Mr. Garrett, 56, was elected member of Parliament representing Kingsford Smith, New South Wales, in October 2004. When the Labor Party took control of the government in 2007, Prime Minister Kevin Rudd made the MP a Cabinet minister.

But, as the lyrics of his band attest, he’s always been interested in politics. He studied it at university - along with the law, a career track he started around the same time he became the frontman of Midnight Oil.

“We were always pretty interested in what was going on around us, including politics, and had gotten involved in lots of campaigns over time,” he recounts. He ran unsuccessfully for the Senate in 1984 as a candidate for the Nuclear Disarmament Party and then became president of the Australian Conservation Foundation, serving two terms (1989-93 and 1998-2004) while continuing to tour the world with Midnight Oil.

“I got the sense that some important decisions were clearly being made by the government of the day,” he says. “I thought if the opportunity did arise to be able to take that step, I’d certainly take it if I could.”

He quickly became not just an MP, but the man in charge of some of the country’s most important policy areas. He scoffs at the notion he’s now part of the establishment he once took pride in shocking, though.

“I think that the former government were very out of touch on some issues. Reconciliation and the way we were treating our indigenous people and relating to them were very much one of them,” he says when reminded of his Olympics performance, going on to speak passionately about the art exhibit.

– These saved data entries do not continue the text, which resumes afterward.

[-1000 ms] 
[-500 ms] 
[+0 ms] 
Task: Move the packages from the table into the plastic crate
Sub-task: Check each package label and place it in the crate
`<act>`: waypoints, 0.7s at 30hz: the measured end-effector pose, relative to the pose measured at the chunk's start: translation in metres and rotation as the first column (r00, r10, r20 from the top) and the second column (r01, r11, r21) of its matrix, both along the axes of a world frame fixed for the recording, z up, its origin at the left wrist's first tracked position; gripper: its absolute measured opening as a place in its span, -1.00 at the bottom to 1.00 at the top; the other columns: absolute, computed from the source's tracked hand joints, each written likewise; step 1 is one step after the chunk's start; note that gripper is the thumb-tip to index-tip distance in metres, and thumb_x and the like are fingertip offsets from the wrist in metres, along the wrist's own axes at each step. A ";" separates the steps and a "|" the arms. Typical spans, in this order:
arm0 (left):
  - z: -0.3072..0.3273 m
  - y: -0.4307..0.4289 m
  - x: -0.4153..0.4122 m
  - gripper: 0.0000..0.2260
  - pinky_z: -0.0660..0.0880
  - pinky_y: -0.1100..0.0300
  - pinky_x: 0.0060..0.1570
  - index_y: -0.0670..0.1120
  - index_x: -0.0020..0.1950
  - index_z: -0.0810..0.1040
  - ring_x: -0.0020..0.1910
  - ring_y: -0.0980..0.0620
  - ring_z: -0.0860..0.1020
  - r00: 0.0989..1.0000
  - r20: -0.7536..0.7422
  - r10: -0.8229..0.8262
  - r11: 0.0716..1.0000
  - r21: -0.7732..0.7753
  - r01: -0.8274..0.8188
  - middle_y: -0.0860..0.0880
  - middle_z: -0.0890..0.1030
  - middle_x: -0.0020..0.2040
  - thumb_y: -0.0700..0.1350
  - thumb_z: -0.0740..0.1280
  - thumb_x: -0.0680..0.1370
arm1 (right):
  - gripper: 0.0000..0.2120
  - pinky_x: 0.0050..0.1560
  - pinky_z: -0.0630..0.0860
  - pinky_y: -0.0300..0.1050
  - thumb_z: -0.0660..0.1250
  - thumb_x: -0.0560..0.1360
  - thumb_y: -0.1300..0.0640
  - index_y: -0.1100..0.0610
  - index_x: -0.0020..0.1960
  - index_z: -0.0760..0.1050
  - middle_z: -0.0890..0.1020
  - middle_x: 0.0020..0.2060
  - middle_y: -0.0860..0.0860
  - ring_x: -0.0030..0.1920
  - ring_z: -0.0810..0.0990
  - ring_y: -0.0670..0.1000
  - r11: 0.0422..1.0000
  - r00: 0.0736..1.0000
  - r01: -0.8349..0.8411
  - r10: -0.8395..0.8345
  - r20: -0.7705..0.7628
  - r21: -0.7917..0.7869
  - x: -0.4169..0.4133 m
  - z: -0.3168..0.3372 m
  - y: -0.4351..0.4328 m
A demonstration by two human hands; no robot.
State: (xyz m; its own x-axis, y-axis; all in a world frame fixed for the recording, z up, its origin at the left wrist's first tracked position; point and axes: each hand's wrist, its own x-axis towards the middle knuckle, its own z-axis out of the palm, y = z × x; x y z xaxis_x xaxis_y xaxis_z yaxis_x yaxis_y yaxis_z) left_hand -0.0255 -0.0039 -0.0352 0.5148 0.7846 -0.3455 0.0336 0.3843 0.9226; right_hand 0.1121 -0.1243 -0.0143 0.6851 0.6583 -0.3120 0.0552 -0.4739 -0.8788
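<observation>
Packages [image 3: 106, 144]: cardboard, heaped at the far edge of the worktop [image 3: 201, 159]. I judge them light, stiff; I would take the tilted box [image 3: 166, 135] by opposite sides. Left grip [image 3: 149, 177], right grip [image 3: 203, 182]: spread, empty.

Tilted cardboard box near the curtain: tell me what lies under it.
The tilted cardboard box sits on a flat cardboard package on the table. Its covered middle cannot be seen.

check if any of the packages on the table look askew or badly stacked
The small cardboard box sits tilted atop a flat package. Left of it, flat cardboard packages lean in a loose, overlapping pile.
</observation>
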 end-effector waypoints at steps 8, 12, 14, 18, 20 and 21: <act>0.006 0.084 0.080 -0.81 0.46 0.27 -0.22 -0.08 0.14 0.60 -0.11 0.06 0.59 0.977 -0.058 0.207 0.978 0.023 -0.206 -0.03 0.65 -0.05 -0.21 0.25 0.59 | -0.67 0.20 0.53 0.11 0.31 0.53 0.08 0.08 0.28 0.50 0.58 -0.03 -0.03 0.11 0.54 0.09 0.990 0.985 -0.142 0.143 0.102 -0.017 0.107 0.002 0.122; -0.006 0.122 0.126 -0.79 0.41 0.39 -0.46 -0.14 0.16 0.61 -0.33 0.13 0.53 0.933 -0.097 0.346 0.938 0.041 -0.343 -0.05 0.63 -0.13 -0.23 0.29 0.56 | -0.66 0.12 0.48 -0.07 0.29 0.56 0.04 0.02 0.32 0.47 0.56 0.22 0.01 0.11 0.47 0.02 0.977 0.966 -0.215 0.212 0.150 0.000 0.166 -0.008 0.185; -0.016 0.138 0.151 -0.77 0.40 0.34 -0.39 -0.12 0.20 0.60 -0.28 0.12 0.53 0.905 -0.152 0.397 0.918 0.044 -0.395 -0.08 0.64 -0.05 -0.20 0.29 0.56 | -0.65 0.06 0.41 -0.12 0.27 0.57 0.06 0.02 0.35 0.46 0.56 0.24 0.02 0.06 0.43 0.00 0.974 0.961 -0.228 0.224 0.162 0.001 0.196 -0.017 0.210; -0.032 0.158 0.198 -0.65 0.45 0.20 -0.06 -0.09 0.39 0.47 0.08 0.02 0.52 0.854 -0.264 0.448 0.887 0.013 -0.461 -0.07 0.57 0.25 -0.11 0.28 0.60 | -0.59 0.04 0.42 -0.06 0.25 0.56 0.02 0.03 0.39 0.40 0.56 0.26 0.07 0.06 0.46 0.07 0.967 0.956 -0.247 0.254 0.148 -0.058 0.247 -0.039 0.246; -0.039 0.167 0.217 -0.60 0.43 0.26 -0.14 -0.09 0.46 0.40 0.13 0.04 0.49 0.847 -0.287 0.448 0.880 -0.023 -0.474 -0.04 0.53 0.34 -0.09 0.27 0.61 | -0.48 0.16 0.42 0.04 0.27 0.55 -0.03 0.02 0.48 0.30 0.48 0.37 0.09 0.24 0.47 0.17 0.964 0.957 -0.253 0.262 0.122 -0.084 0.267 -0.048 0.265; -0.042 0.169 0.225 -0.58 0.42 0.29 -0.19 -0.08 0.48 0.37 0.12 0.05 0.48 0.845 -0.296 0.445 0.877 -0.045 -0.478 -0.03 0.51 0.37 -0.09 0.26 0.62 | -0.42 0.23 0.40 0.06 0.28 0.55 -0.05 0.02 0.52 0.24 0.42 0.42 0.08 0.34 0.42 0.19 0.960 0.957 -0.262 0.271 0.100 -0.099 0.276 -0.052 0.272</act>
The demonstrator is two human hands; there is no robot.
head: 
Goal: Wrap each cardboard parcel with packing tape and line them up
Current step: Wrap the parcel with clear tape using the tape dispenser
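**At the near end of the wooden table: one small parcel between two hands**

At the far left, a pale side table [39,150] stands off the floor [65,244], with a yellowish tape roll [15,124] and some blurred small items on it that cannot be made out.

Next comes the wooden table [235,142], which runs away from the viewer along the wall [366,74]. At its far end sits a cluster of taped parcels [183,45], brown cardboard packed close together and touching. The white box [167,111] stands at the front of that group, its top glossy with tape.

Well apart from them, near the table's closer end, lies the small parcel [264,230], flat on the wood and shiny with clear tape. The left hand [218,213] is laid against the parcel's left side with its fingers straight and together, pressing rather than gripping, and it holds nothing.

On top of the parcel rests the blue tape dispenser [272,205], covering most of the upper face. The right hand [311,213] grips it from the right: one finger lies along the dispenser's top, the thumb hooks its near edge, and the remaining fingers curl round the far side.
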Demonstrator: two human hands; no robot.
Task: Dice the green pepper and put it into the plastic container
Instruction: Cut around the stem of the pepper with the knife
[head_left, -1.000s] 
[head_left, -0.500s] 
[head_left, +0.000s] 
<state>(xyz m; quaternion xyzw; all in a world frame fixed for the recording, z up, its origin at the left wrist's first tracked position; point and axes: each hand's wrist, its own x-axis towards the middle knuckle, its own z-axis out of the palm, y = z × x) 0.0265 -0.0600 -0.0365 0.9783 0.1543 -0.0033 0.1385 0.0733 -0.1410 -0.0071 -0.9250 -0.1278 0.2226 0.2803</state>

But he’s been labeled a “sellout” and a “turncoat” by former allies, including Green Party leader Bob Brown, who think that as a Cabinet minister, he’s abandoned some of his principles.

An Australian Associated Press writer quoted the anti-nuclear lyrics of “Maralinga” in announcing that Mr. Garrett had approved an expansion of the Beverley uranium mine. Another controversial move was approving the dredging of Port Phillip Bay in Melbourne to allow larger ships in the port.